Book Reviews

Rodney DeCroo’s Night Moves focuses on the passing mysteries of city’s sidewalks — Stir

As DeCroo recalls at a table by the window of the Drive’s Continental Coffee House, the long, halting process of tuning his eye had many similarities to his discovery of the healing powers of writing poetry, which came about not long after he moved to Vancouver more than three decades ago.

“It’s no secret I had a fucking hellish childhood, and much of my early adult life was really troubled,” he says. “I struggled with addiction and struggled with alcoholism, and when I was younger I was violent, and I got arrested and went to psych wards. You know, my life was very difficult. And fortunately I found arts—which I found in this neighbourhood, sitting in this café.”

It was here, in conversations with young artists and writers, that DeCroo saw a way out of the circular chaos, not merely by reading poetry, but by taking on the hard, frustrating task of learning to create it.

“Suddenly, this idea that I could engage in making art gave my life some kind of direction and dignity and meaning, and something I could do—and I was terrible at it,” he says with a chuckle. “But then I got better at it. And then I got better at it enough that people got interested, and then opportunities came to share it. And I think I got addicted to that process. So then I went, ‘Okay, I did that with poetry, let’s do that process with music.’ And so I got really into making songs.”

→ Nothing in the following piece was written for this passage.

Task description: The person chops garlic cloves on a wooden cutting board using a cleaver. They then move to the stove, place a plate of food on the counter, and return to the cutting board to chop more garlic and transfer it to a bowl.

This entailed taking up the guitar at the age of 30 and hammering away at the basics of the instrument until they began to produce the kind of fierce, weathered songs that have since filled eight widely admired albums. DeCroo’s tolerance for sitting with early limitations and then slowly, relentlessly erasing them is extraordinarily high—a trait he attributes to an “obsessive” streak.

“And now I’m like, ‘Okay, I’m going to do this,’” he says, referring to his early attempts at turning his smartphone’s camera to the street. “There’s something about starting a new discipline and knowing you suck—like, knowing how bad you are. That turns me on—that excites me. Because it’s like, ‘I’m going to stick with this and then watch the pieces start to slowly come together, and then reach a degree of competency.’ You have to really grind. You have to invest yourself in that. But I’m a fucked-up guy, and so investing myself in something like that is really good for me. Because I’m not having relationships. I’m not having kids. I’m not buying a house. I’m making art—that’s what I do. I wake up in the morning and I make art.” 

This full, hard-won fluency with the camera is now clear in the images of Night Moves. Each instant is like a story interrupted, the immediate past and future stretching away in the viewer’s imagination. 

And as images made in the public bustle and without formal permission from their subjects, they inevitably raise questions of exploitation that have haunted street photography from the beginning of the form. Again, the first poem in Night Moves confronts the matter directly: “Some days/I’d take a shot and the person would say Hey,/fuck you, don’t take my photo! I’d forget/as they stood with knuckled fists and spit/flying into my face that I owed them an apology,/for I’m a thief of their dance with time.” 

In conversation, DeCroo readily admits to experiencing this innate conflict in street photography as a source of energy. “I work off of tension,” he says. “Whenever there’s tension, there’s something dynamic happening….I think you never completely resolve that dilemma that photography presents. But I sort of like that. I hope that doesn’t sound perverse. But I feel it keeps it alive.”